Her weariness must’ve shown because Gura then asks her, “Hey uh, you okay? Lookin’ a little more tired than usual.” 


“Hm? Ah no I’m fine...just uh, I just need to grab some tea before my next shift.” 


“Hmm…” Gura leers at her and for a moment Ina wonders if she’s about to be exposed. If the secrets she’s worked so hard to keep safely under wraps, all the efforts she’s made, all the struggles she’s been through are to be for nought. Just because she was too sleepy to properly cover.


“Don’t push yourself okay? You can always ask for time off yeah?”


The sigh of relief Ina gives is, a little dramatic to say the least.


“Listen, we can just, relax together sometime yea? Catch a broadcast of one of those Narutos or whatever, have some snacks, jus’ chill?” Gura attempted to pat her upon the back, but alas, tiny arms. 


“Yeah. Yeah...yeah we can, sometime, yeah.”


Sometime was most likely never. Besides, no matter how enticing snacks and the Narutos may be...


Ina had a job to do.



…and in conclusion, if she spent less than an hour in battle she’d be able to walk the path home, a half hour, and be home before five. Ina raised her weapon of choice (a crowbar, she hadn’t mastered any rituals, magic, or anything yet so she had to rely on a crowbar she’s grown strangely attached too) and stabbed another piece of bark to etch the directions down. Forget the way back twice and you learn to leave reminders, she guessed.

She thought once about bringing paint but, given weather is a thing that exists…she etched instead. Her whittling was improving...not much of a skill to practice.

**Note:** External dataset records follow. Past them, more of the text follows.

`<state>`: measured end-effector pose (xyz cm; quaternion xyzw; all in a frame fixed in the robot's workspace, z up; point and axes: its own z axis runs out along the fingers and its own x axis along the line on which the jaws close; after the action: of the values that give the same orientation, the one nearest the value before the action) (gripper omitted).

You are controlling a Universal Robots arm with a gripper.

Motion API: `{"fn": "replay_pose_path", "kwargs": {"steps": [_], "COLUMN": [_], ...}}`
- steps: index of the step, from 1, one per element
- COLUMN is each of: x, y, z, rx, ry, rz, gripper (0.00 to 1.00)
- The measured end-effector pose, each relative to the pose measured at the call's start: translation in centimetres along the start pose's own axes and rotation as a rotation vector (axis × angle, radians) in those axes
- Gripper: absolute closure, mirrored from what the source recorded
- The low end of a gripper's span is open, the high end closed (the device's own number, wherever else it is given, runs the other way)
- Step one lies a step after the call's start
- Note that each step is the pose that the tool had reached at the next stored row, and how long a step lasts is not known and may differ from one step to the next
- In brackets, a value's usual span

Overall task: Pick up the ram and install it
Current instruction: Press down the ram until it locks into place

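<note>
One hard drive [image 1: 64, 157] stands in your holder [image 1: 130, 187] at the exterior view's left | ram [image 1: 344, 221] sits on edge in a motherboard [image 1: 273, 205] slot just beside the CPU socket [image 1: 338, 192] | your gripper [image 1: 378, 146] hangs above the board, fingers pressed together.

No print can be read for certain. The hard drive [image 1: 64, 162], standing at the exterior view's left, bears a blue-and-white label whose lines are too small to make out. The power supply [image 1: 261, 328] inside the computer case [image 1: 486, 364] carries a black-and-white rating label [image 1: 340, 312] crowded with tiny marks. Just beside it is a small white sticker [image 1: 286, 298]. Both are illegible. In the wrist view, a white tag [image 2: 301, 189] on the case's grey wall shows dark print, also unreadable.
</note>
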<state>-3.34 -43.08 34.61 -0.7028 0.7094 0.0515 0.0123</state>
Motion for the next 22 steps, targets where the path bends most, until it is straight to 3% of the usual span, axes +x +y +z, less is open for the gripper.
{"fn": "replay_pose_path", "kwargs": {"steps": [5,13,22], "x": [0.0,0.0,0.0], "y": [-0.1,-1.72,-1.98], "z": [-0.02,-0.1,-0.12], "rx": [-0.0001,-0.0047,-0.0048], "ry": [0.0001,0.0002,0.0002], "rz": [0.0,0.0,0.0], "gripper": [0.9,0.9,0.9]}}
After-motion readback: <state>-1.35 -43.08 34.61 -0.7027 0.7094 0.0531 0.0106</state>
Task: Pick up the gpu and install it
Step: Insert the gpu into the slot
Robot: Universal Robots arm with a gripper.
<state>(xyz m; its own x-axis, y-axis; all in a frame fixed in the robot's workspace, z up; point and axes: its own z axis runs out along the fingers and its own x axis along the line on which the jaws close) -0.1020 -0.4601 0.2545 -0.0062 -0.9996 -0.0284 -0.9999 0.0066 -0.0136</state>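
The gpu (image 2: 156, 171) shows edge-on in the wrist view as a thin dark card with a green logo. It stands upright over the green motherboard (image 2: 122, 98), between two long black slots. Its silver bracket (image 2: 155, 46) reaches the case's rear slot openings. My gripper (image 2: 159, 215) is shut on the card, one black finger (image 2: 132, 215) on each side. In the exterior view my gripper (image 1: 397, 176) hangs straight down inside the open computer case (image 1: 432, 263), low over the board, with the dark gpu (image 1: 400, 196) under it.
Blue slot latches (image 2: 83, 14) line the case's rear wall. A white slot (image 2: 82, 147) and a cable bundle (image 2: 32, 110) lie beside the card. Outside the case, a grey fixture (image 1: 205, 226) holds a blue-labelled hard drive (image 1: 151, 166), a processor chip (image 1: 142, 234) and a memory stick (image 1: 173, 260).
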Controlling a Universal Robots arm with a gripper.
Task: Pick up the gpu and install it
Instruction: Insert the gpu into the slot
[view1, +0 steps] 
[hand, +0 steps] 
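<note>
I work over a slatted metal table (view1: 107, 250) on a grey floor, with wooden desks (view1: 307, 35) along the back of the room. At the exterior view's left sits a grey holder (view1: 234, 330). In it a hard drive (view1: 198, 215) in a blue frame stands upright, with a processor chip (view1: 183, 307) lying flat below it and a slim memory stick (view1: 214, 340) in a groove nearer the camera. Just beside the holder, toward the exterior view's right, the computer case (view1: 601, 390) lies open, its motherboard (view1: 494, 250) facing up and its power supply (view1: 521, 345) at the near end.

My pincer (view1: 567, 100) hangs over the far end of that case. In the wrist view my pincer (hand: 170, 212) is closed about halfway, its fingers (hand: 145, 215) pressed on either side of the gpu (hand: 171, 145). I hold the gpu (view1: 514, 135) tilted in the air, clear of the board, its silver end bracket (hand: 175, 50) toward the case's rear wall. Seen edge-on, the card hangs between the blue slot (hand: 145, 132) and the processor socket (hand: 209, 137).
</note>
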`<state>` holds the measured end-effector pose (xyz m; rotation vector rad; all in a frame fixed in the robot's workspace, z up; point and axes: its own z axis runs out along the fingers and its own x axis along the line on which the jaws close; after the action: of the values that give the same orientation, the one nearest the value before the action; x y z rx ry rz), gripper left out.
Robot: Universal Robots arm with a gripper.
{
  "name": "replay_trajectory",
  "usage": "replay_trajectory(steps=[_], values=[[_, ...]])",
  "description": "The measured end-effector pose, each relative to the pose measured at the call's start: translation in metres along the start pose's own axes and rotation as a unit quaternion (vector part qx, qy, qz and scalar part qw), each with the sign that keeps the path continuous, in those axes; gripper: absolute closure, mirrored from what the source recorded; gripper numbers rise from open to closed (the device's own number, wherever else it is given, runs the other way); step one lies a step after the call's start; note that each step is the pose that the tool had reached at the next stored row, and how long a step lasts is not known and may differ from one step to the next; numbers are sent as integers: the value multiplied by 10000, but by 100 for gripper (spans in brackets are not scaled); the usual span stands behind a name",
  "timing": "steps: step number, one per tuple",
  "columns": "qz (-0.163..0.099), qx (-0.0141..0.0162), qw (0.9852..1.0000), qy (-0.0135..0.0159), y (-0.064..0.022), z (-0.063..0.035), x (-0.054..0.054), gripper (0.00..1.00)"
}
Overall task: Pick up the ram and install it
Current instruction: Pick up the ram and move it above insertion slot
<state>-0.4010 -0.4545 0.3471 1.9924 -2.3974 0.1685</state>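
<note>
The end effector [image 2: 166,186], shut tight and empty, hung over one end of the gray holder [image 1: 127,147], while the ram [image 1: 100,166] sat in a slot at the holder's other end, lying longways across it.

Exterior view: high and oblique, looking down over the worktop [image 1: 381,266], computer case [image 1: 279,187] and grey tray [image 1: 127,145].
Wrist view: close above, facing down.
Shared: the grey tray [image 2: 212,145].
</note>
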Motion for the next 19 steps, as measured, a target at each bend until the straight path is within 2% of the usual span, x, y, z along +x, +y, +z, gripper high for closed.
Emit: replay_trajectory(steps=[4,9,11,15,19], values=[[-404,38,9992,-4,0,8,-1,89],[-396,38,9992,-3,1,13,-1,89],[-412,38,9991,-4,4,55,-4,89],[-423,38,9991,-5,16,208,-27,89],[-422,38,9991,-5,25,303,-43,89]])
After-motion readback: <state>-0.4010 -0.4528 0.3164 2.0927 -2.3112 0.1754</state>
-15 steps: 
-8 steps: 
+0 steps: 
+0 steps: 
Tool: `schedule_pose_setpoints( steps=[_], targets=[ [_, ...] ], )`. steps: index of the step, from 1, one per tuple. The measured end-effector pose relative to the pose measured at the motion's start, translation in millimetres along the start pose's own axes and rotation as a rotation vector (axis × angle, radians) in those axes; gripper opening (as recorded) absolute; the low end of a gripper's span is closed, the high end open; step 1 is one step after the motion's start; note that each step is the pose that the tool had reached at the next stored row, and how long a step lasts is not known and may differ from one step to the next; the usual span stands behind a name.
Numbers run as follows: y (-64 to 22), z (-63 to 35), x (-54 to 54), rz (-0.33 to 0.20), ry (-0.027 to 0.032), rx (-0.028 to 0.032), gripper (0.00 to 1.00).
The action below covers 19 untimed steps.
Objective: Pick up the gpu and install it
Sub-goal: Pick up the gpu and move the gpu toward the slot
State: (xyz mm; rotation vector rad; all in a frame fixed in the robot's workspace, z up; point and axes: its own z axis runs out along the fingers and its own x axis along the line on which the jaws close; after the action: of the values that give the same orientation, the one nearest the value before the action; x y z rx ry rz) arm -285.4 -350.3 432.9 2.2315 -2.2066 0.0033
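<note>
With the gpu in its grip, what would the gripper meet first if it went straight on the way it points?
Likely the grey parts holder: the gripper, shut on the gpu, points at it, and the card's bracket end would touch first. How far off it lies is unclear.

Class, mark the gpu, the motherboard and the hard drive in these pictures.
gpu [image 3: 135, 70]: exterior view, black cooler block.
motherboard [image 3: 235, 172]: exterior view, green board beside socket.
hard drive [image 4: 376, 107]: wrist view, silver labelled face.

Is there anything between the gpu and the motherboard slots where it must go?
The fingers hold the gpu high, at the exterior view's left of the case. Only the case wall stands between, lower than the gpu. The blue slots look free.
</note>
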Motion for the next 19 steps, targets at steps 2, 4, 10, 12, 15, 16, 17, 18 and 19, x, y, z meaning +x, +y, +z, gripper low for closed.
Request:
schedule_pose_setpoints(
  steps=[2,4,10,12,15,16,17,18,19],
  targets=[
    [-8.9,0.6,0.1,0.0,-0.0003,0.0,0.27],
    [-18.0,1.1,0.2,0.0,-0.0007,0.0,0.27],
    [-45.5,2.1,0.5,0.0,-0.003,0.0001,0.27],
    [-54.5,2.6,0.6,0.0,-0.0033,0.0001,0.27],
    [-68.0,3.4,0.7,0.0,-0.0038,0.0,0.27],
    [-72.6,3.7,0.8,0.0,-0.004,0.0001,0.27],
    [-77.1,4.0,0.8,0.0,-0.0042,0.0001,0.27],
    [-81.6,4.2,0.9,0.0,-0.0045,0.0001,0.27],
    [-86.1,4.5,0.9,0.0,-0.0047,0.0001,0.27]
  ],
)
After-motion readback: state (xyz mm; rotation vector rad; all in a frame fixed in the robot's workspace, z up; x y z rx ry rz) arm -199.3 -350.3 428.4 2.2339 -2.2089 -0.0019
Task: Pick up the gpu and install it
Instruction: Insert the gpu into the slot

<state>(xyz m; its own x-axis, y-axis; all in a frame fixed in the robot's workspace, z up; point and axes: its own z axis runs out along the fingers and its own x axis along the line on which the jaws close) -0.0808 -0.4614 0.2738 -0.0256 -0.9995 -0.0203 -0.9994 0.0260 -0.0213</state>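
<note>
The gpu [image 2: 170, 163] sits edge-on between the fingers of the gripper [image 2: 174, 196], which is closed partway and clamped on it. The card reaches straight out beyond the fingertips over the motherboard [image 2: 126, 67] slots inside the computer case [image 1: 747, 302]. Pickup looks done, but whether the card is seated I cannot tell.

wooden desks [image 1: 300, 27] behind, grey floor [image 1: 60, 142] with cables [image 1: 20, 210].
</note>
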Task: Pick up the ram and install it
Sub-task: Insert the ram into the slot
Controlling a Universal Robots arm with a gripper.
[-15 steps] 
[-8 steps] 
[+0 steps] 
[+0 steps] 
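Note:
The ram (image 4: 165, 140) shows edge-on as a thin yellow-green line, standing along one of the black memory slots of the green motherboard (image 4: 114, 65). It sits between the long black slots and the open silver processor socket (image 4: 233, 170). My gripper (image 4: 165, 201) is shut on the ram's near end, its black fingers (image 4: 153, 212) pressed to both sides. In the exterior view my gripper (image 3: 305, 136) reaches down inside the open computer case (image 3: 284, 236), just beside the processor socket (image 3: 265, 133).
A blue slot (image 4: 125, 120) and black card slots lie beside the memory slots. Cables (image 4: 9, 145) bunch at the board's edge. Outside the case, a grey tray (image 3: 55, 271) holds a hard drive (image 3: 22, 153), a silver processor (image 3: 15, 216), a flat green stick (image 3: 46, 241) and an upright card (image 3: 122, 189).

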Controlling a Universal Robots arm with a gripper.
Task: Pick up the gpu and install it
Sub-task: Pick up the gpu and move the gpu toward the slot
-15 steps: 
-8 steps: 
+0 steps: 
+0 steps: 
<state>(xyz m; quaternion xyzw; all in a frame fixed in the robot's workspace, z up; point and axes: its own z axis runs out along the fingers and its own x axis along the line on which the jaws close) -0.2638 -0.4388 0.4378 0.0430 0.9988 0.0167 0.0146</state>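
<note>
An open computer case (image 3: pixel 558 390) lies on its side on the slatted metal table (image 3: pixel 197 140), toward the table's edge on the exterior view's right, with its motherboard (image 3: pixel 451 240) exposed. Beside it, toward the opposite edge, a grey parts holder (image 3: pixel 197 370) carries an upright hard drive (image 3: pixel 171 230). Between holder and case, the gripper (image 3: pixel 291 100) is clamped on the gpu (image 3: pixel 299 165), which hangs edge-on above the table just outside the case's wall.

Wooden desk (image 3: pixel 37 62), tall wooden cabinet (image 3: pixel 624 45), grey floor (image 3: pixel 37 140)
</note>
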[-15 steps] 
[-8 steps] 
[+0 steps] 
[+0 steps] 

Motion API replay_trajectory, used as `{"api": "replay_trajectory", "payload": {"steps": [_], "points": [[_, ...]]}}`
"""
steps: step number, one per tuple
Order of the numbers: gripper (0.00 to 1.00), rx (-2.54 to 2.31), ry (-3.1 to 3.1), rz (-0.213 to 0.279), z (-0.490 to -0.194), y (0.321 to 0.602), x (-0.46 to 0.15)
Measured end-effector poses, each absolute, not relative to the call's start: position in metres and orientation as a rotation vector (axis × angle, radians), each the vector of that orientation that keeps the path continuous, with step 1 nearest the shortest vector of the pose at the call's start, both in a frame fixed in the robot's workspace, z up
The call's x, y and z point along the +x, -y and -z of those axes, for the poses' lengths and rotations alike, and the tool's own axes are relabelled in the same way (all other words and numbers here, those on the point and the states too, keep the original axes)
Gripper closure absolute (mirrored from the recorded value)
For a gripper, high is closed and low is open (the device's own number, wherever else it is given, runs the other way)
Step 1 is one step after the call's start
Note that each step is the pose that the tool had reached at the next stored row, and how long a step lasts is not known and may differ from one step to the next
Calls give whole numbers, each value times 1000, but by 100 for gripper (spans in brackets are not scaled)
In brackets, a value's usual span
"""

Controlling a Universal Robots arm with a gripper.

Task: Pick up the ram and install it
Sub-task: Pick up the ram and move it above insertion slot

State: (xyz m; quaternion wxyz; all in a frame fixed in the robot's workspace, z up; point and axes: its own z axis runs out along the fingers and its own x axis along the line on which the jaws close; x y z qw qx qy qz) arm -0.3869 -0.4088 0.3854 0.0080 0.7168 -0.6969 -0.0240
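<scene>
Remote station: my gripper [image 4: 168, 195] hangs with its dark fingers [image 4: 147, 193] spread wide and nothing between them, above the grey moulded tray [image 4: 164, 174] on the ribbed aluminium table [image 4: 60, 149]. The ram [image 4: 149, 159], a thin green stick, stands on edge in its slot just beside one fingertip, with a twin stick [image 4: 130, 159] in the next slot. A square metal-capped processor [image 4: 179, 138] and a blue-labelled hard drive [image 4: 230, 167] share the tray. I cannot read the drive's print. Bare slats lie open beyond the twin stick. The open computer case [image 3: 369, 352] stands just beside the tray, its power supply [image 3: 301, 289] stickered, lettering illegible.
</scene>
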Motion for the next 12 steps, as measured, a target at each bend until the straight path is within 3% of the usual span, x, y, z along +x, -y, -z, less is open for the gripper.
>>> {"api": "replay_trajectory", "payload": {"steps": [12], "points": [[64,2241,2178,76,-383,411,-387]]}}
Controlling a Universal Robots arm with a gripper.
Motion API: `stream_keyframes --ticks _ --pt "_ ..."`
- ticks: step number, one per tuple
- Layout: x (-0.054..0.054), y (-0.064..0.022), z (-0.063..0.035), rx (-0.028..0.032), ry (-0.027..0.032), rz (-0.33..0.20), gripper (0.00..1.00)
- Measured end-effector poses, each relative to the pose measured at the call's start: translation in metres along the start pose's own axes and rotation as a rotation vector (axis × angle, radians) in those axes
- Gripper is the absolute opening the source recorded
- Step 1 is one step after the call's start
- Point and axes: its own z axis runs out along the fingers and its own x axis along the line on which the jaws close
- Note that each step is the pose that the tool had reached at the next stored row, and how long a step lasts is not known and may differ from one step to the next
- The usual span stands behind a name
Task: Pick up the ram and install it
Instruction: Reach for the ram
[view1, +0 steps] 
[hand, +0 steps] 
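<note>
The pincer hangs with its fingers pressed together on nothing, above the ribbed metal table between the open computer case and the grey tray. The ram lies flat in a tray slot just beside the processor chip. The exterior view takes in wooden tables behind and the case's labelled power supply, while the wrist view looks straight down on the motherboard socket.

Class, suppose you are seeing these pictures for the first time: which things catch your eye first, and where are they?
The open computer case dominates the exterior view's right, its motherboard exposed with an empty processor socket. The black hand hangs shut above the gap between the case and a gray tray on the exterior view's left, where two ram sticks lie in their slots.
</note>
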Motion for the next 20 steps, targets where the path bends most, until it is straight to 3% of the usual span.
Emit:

At the center of the shallow lake was a grove of sakura trees. Technically, a lot of the trees around here were that too, but’s almost winter, and they’re in bloom.

The only sound was a mournful chime.

Ina jumped over and splashed…into ankle deep water.

Okay. Okay, she can work with that. The riverbed was solid enough she wouldn’t slip unless she tried. It might not be that hard to lure the monster to more solid land if it came down to it.


Luring the monster away would take time though. And that’d cut into the allotted time she set aside to fight before going home. So if she pushed that back she’d have no time to polish her art assignment before going to class. Which would then inflict a domino effect or completely ruining her chances at succeeding at anything ever again.


Another bell chime pulled her from her downspire of thoughts as Ina got closer now to the beautiful trees. The trees waved. Fluttering, dancing in the wind. And something...pulled itself out.

It was the exact same color, some sort of natural camouflage. Something that looked like a wolf at first glance, shaped like one, the size of a small house, but actually as it revealed itself Ina noted the monster shared more features with the feline family as its giant paws seemed to have retractable claws, a collar with a large bell like one you’d use for cats and its snout was a tad short, indicating a lower bite force-




Midair, Ina realized that it spoke , too. Which was not a trait typical of felidae. She also realized, with some surprise, that it had swatted her halfway across the lake.

She landed into a tumble, raising her crowbar.

The cat-wolf-thing bore down on her, and Ina’s reflexes took over. 


Various shattering sounds rang out as Ina brought the crowbar down across and against the monster’s arm.

One paw hit.


It was bleeding.

Another blow, and the creature loped forward still. What was it—

It shook its shoulders. The skin tore itself off. 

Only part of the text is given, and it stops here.